Download as PDF
In a recent note on the concern over public debt, Lars P. Syll points out that the focus “is solely on the upper limit of indebtedness”. Syll says there may also be a problem “if public debt becomes too low” or “too small.”
Public debt, however, is not too small. At least, not in the United States:
|Figure 1: Showing the Growth of the Federal Debt above and beyond its pre-1975 Trend|
Syll considers balanced budgets (“People ... are as a rule worried and negative” about “public sector budget deficits and debts”) and Ricardian equivalence (“financing government expenditures through taxes or debts is equivalent”). He contrasts the “rather widespread consensus” (“public debt [is] acceptable as long as it doesn’t increase too much and too fast”) with the view of “both Keynes and [Abba] Lerner” (“Public debt is … a means to achieving two over-arching macroeconomic goals – full employment and price stability”).
Syll has the consensus saying a high level of public debt hinders growth. He has Wolfgang Streeck saying just the opposite: slow growth caused the increase in public debt. Despite the difference of opinion, there seems to be agreement that GDP is the right context to use.
But GDP is not always the best context for debt. For if the economy slows, there is less GDP but no less debt. Then too, one needs money to pay down debt, but money is destroyed when debt is repaid. GDP is important -- income is important -- because it brings us money. But we pay down debt with money, not with GDP.
There is another, better context for debt.
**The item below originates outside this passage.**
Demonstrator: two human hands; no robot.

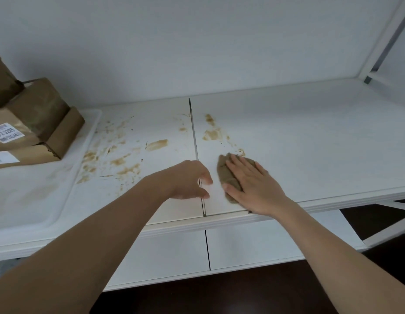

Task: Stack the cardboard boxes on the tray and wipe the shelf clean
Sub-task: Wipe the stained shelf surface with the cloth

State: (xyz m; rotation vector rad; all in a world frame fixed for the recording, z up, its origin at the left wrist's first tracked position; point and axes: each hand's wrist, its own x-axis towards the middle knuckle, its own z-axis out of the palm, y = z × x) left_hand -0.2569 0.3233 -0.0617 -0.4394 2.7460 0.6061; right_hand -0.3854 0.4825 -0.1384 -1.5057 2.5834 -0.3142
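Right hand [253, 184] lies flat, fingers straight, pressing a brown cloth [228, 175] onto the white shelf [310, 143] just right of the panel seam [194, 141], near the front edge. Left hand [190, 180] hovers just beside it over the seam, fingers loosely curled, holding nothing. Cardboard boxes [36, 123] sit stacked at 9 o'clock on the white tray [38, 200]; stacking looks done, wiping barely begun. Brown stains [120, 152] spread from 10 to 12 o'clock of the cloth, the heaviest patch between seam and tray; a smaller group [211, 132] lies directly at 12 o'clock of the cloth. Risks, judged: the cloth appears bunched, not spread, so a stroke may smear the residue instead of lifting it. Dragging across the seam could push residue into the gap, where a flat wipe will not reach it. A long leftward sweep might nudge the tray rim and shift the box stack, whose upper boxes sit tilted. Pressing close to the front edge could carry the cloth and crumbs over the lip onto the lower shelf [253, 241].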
Lars Syll comes close to identifying it when he writes: “Central to the Keynesian influenced view is the fundamental difference between private and public debt.” But Syll fails to pursue that fundamental difference.
The better context for debt is debt: Public debt relative to private, or private relative to public. Consider the relation between private and public debt:
|Figure 2: Non-Federal Debt relative to the Federal Debt|
When the line is trending down, as from 1974 to 1993, the economy is preparing to have the line go up again later. It is preparation for good times to come. When the line is falling more severely, as in the years since 2008, it is again preparing for good times to come.
Low and rising is good. High is not so good. Falling is preparation.
Why was the increase from the early 1950s to 1974 on Figure 2 so much more rapid than the decline from 1974 to 1993? Come to think of it, why was the decline of 2008-2016 so much more rapid than the decline from 1974 to 1993?
The latter question is easy to answer: There was no “panic” in 1974. The panic of 2008 sent the debt ratio tumbling, with private sector debt deleveraging combined with massive public deficits. We saw nothing like that in the 1970s.
In the 1970s, “safety net” policies put in place during and after the Great Depression accelerated the growth of public debt. This reduced the debt ratio. But the private sector was not in the midst of deleveraging. Private debt grew rapidly on the enlarged foundation of public debt. Private debt in those years grew almost as fast as public debt. Because private debt growth was hindered by neither crisis nor policy, it took 19 years to bring the ratio down enough that the economy could again grow with vigor.
In the 19 years before 1974, when the economy was good, private debt grew nine times faster than public debt. That’s why, after 1974, the economy needed rebalancing.
In the 19 years from 1974 to 1993, Federal grew more than 13 times as fast as in the 19 years leading up to 1974. But private debt grew nearly as fast as public debt, so the debt ratio came down only slowly.
The problem in the years of rebalancing was not that public debt was "too low" as Syll might suggest. Rather, the problem was that the debt ratio could not easily fall while private debt growth continued at such a rapid pace. The problem was not that public debt growth was too low, but that private debt growth was too high in a time when rebalancing was required.